### YOUR TASK
The full listing needs to be output exactly.

### SOURCE DATA
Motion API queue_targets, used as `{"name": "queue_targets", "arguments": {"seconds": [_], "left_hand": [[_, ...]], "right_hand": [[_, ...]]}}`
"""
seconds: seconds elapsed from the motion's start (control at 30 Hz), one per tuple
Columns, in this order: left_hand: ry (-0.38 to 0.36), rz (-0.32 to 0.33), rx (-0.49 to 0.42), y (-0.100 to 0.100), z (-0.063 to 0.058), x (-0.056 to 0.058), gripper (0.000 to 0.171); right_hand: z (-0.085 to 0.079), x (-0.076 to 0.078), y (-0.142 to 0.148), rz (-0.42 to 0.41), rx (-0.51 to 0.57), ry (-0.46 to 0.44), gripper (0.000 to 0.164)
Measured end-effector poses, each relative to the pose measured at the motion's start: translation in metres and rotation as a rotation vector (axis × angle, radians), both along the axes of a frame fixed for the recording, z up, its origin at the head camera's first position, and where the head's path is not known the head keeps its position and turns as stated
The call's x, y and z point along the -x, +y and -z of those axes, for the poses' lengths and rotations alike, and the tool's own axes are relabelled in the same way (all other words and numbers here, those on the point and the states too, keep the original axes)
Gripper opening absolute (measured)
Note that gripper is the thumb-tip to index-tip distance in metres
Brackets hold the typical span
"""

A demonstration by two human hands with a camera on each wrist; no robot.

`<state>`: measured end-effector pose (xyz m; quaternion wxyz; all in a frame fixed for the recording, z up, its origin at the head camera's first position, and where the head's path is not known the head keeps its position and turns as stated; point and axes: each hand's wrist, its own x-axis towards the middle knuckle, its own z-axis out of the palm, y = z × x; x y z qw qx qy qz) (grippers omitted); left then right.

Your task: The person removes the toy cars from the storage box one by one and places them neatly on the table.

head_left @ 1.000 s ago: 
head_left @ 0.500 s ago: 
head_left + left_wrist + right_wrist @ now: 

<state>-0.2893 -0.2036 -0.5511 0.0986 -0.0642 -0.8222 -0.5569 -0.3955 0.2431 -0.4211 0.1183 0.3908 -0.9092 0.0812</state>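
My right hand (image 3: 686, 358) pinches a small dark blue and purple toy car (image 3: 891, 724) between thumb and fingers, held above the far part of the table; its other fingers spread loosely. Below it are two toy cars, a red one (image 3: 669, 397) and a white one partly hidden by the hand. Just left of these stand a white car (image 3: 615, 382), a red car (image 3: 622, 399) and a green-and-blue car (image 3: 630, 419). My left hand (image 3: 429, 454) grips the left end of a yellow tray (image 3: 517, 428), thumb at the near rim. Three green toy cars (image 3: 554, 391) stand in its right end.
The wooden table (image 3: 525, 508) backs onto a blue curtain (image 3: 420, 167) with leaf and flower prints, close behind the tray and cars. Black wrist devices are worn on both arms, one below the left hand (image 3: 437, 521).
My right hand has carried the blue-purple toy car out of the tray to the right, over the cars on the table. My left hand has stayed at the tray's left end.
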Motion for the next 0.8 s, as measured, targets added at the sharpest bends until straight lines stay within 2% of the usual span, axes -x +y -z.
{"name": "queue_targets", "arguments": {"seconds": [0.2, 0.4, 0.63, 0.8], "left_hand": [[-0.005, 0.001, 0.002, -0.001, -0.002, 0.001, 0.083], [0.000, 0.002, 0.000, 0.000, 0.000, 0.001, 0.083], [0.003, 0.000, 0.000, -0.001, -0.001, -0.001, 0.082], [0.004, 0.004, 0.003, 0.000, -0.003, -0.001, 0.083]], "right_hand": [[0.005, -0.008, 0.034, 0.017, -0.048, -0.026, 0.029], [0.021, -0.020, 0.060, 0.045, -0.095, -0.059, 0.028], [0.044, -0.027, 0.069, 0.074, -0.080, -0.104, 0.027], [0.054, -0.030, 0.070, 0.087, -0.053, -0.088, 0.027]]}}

### RESPONSE BOX
Motion API queue_targets, used as `{"name": "queue_targets", "arguments": {"seconds": [_], "left_hand": [[_, ...]], "right_hand": [[_, ...]]}}`
"""
seconds: seconds elapsed from the motion's start (control at 30 Hz), one per tuple
Columns, in this order: left_hand: ry (-0.38 to 0.36), rz (-0.32 to 0.33), rx (-0.49 to 0.42), y (-0.100 to 0.100), z (-0.063 to 0.058), x (-0.056 to 0.058), gripper (0.000 to 0.171); right_hand: z (-0.085 to 0.079), x (-0.076 to 0.078), y (-0.142 to 0.148), rz (-0.42 to 0.41), rx (-0.51 to 0.57), ry (-0.46 to 0.44), gripper (0.000 to 0.164)
Measured end-effector poses, each relative to the pose measured at the motion's start: translation in metres and rotation as a rotation vector (axis × angle, radians), both along the axes of a frame fixed for the recording, z up, its origin at the head camera's first position, and where the head's path is not known the head keeps its position and turns as stated
The call's x, y and z point along the -x, +y and -z of those axes, for the poses' lengths and rotations alike, and the tool's own axes are relabelled in the same way (all other words and numbers here, those on the point and the states too, keep the original axes)
Gripper opening absolute (measured)
Note that gripper is the thumb-tip to index-tip distance in metres
Brackets hold the typical span
"""

A demonstration by two human hands with a camera on each wrist; no robot.

`<state>`: measured end-effector pose (xyz m; quaternion wxyz; all in a frame fixed for the recording, z up, its origin at the head camera's first position, and where the head's path is not known the head keeps its position and turns as stated; point and axes: each hand's wrist, its own x-axis towards the middle knuckle, its own z-axis out of the palm, y = z × x; x y z qw qx qy qz) (grippers omitted); left then right.

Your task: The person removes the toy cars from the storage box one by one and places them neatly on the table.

head_left @ 1.000 s ago: 
head_left @ 0.500 s ago: 
head_left + left_wrist + right_wrist @ now: 

<state>-0.2893 -0.2036 -0.5511 0.0986 -0.0642 -0.8222 -0.5569 -0.3955 0.2431 -0.4211 0.1183 0.3908 -0.9092 0.0812</state>
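My right hand (image 3: 686, 358) pinches a small dark blue and purple toy car (image 3: 891, 724) between thumb and fingers, held above the far part of the table; its other fingers spread loosely. Below it are two toy cars, a red one (image 3: 669, 397) and a white one partly hidden by the hand. Just left of these stand a white car (image 3: 615, 382), a red car (image 3: 622, 399) and a green-and-blue car (image 3: 630, 419). My left hand (image 3: 429, 454) grips the left end of a yellow tray (image 3: 517, 428), thumb at the near rim. Three green toy cars (image 3: 554, 391) stand in its right end.
The wooden table (image 3: 525, 508) backs onto a blue curtain (image 3: 420, 167) with leaf and flower prints, close behind the tray and cars. Black wrist devices are worn on both arms, one below the left hand (image 3: 437, 521).
My right hand has carried the blue-purple toy car out of the tray to the right, over the cars on the table. My left hand has stayed at the tray's left end.
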Motion for the next 0.8 s, as measured, targets added at the sharpest bends until straight lines stay within 2% of the usual span, axes -x +y -z.
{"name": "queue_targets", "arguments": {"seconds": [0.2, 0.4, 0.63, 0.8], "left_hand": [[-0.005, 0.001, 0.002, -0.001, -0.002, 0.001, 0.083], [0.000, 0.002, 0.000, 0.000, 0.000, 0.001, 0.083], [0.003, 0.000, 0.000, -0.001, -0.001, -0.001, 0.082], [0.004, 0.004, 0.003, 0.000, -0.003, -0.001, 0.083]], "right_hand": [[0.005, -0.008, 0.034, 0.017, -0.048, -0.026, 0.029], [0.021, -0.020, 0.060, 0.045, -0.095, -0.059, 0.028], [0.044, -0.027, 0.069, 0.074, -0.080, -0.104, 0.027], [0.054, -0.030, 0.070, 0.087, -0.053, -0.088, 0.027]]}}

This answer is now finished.